- **TASK PROMPT**: Give the data below again exactly, and drop each picture from it.

==== SUPPLIED DATA ====

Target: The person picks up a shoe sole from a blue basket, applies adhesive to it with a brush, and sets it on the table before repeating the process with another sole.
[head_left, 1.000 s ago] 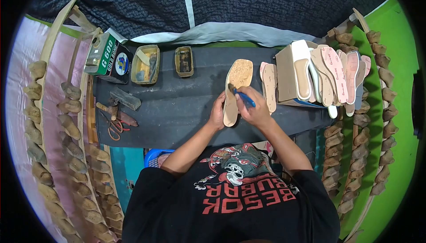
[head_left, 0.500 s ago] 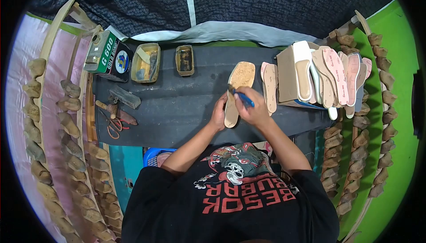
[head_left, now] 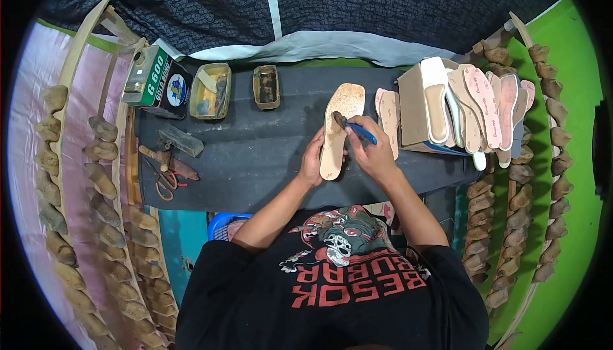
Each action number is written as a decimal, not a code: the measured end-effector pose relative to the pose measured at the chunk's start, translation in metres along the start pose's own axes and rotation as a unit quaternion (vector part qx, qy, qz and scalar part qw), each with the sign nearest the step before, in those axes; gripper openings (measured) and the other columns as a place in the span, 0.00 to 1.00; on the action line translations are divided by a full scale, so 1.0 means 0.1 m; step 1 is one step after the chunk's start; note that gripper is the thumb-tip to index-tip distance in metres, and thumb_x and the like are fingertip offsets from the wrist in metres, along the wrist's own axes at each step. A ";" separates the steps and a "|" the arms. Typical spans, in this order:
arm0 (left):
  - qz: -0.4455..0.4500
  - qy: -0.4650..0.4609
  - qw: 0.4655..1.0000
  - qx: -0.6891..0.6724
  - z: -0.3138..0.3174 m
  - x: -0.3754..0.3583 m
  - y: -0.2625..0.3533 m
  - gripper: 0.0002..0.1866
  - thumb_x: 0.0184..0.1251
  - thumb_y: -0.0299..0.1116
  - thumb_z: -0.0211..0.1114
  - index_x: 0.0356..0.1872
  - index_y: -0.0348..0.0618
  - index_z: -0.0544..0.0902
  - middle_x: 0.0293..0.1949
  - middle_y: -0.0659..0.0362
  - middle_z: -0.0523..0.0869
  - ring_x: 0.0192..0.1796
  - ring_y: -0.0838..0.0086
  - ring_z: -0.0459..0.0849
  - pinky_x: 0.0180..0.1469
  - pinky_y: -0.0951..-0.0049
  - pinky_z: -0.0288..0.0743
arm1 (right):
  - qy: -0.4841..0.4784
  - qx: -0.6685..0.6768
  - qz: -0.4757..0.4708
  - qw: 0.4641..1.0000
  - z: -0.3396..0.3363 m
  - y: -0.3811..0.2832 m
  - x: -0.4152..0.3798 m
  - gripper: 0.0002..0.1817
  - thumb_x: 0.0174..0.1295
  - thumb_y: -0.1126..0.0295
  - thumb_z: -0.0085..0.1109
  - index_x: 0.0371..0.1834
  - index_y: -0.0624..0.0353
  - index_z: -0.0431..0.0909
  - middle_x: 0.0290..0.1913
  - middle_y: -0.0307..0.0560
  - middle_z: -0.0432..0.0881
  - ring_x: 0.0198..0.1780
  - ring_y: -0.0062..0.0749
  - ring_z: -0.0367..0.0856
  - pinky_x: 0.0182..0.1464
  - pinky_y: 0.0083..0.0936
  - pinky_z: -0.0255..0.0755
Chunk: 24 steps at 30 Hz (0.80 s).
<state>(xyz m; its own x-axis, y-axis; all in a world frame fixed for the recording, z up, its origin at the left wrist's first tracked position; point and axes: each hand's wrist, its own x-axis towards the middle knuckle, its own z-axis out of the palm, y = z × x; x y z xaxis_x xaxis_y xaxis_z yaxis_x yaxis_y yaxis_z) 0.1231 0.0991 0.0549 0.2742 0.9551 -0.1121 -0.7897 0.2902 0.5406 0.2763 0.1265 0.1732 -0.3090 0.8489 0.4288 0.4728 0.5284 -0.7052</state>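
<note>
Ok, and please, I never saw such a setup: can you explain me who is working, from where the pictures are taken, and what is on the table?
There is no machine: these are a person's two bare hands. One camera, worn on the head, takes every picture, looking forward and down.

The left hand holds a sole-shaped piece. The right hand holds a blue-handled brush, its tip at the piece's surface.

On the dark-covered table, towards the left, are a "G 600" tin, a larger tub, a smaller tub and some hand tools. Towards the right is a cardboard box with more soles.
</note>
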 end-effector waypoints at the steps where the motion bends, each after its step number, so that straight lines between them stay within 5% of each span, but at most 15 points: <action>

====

- **WRITTEN ANSWER**:
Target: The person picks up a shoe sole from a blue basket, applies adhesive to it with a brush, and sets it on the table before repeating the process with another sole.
[head_left, 1.000 s ago] 
[head_left, 0.500 s ago] 
[head_left, now] 
Each action number is written as a decimal, not a code: the measured end-effector pose relative to the pose measured at the chunk's start, translation in metres along the start pose's own axes and rotation as a unit quaternion (vector part qx, qy, qz and scalar part qw), each with the sign nearest the step before, in those axes; gripper openings (measured) and the other columns as a place in the span, 0.00 to 1.00; on the action line translations are divided by a full scale, so 1.0 means 0.1 m; step 1 is one step after the chunk's start; note that gripper is the thumb-tip to index-tip distance in metres, and thumb_x and the like are fingertip offsets from the wrist in metres, along the wrist's own axes at each step. A ";" separates the steps and a "|" the arms. Typical spans, in this order:
arm0 (left):
  - qz: -0.4455..0.4500
  - qy: -0.4650..0.4609
  - qw: 0.4655..1.0000
  - qx: -0.6891..0.6724
  - z: -0.3138..0.3174 m
  - x: -0.3754..0.3583 m
  - y: -0.2625..0.3533 m
  - gripper: 0.0002..0.1866
  - thumb_x: 0.0184..0.1251
  - thumb_y: -0.0299..0.1116
  - thumb_z: -0.0211..0.1114
  - index_x: 0.0356..0.1872
  - index_y: -0.0348..0.0618
  - index_z: -0.0544..0.0902
  - middle_x: 0.0293..0.1949
  - middle_y: -0.0659..0.0362
  - middle_z: -0.0523..0.0869
  - ring_x: 0.0192..0.1796
  - ring_y: -0.0838..0.0086
  - ring_z: -0.0459..0.0849
  - pinky_x: 0.0180..0.1469
  - pinky_y: -0.0951..-0.0049
  - pinky_z: -0.0288..0.0743
arm1 (right):
  - qy: -0.4841..0.4784
  - qx: -0.6685..0.6768
  - qz: -0.4757..0.4708
  - qw: 0.4641..1.0000
  - z: -0.3396..0.3363 m
  - y: -0.3811..0.2832 m
  - x: -0.4152..0.3798 m
  - gripper: 0.0002..0.1817
  - thumb_x: 0.0174..0.1295
  - thumb_y: -0.1126..0.0295
  - thumb_z: -0.0085..0.1109
  - index_x: 0.0371..0.1834
  - index_y: -0.0624..0.0353
  - index_z: -0.0431..0.0909
  - middle_x: 0.0290..0.1913
  - middle_y: -0.0307..0.0560
  - middle_z: -0.0432..0.0881
  - ring_x: 0.0198..0.1780
  - ring_y: -0.0062..0.0749
  - ring_z: -0.0367..0.0856
  - pinky_x: 0.0182..0.1464
  - pinky_y: 0.0083..0.0936
  - pinky_z: -0.0255..0.0755
Chunk: 24 steps at 30 Hz (0.80 s).
<state>(xyz m; its own x-axis, y-axis; all in a world frame fixed for the recording, z up, its origin at the left wrist's first tracked position; point and axes: each hand's wrist, its own x-axis towards the middle knuckle, its own z-axis out of the palm, y = z × x; x y z xaxis_x xaxis_y xaxis_z yaxis_x yaxis_y yaxis_z) 0.1231 0.0991 0.0549 0.2742 0.9551 -0.1121 -0.7897 0.2902 0.5406 0.2763 0.1265 0.1732 -0.3090 0.8489 0.4288 0.4728 0.5284 -0.7052</state>
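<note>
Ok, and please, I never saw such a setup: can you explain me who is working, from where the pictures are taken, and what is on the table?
There is no machine: these are a person's two bare hands. One camera, worn on the head, takes every picture, looking forward and down.

The left hand holds a sole-shaped piece. The right hand holds a blue-handled brush, its tip at the piece's surface.

On the dark-covered table, towards the left, are a "G 600" tin, a larger tub, a smaller tub and some hand tools. Towards the right is a cardboard box with more soles.
</note>
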 end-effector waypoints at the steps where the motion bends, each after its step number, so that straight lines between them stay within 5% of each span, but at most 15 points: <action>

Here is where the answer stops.